If you move your stop deeper against you (giving the trade more ‘room’ to work), you’re essentially throwing more good money after an idea that has already shown you unfavorable results.

Why would you do this? You can easily employ that capital that you’re risking on the wider stop into an entirely new trade idea that has not yet shown you failure.

I see this time and again from new trader, simply unwilling to admit that they were wrong and it rarely works out favorably. Even if it does work out favorably once, or twice, the same thing in our initial example will eventually happen: The position will move against the trader until, eventually, the trader’s capital is exhausted on ONE BAD TRADE.

A further point to this is adding to positions. Many traders will add another position to an already losing position under the presumption that they are ‘scaling in.’

This is not scaling in. This is throwing good money after bad.

Scaling in is planned beforehand; and is strategic. In most cases, many professional traders are ONLY scaling into winning positions. I covered this type of logic in How to Scale in to Positions. This is position trading, and in my and many other trader’s opinions – this is the only way to properly build a position.

Traders want to look to scale in to winning positions

Taken from How to Scale in to Positions

If you add to a losing position, well the same catastrophe mentioned earlier will eventually erode your account.
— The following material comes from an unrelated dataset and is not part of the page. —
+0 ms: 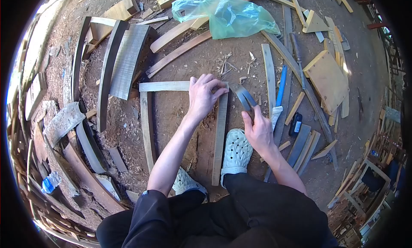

You might make it out of one or two trades successfully, but eventually you’ll hit that one that just doesn’t work – and as you’re increasing your trade size the position continues to bleed against you and erode your equity.

One simple trade idea eats a monstrous chunk of your trading account. This is catastrophe.

When you set your stop, do not move it against you. Do not add to a losing position.

Utilize Break-Even Stops

So, even after you learn how to lose – it is still going to stink. But eventually you become numb to the feeling. It always stinks, but after you gain some experience you begin to realize that it’s inevitable and just a cost of doing business.

One way that losing can be mitigated is through trade management.

A primary reason that so many traders would take such small gains and such large losses in The Number One Mistake Forex Traders Make is default human nature. Human beings are, for the most part, scared to lose.

Just think about the last time you were in a trade. If the position moved against you, many people think ‘well, I’ll let this one work to see if it can come back to my entry price. I’ll hang on for just a little bit longer, and if it gets to even a 5 pip gain I’ll close it out quickly.’

This is greed – when in fact the trader should be fearful (the position has, up to that point, been a failure).

On the other hand, think of opening your platform in the morning and realizing you have a small gain that didn’t quite hit your profit target. Most people will look at that and say ‘well, I’ll close it out just so this thing doesn’t move against me, and becomes a loser.’

This is fear – when, in fact, the trader should be greedy. This position has shown you success! You’ve been proven right! These are the situations where you want to let the trade work with the goal of taking more profits out of the market.

If you’ve felt this way, well – that's pretty normal. This ‘greed when you should be fearful,’ or this ‘fear when you should be greedy,’ is really just default human nature.

One way to begin to control this misaligned human nature is to use the break-even stop.

When you see that position that is in the money, and you are afraid to let the position work for fear of this winner coming back and becoming a loser – rather than just close out the position – you can move your stop to break-even.

Traders can remove the risk of loss while looking for bigger gains

Image taken from the article, The Break-even Stop

This way, if the trade moves against you, you can be taken out for no gain, and no loss. This can save you the amount you had initially put up to risk on the position.

Further, this can allow the trade to work while you carry a clean conscious that, at the very least, your initial equity is no longer exposed on the position.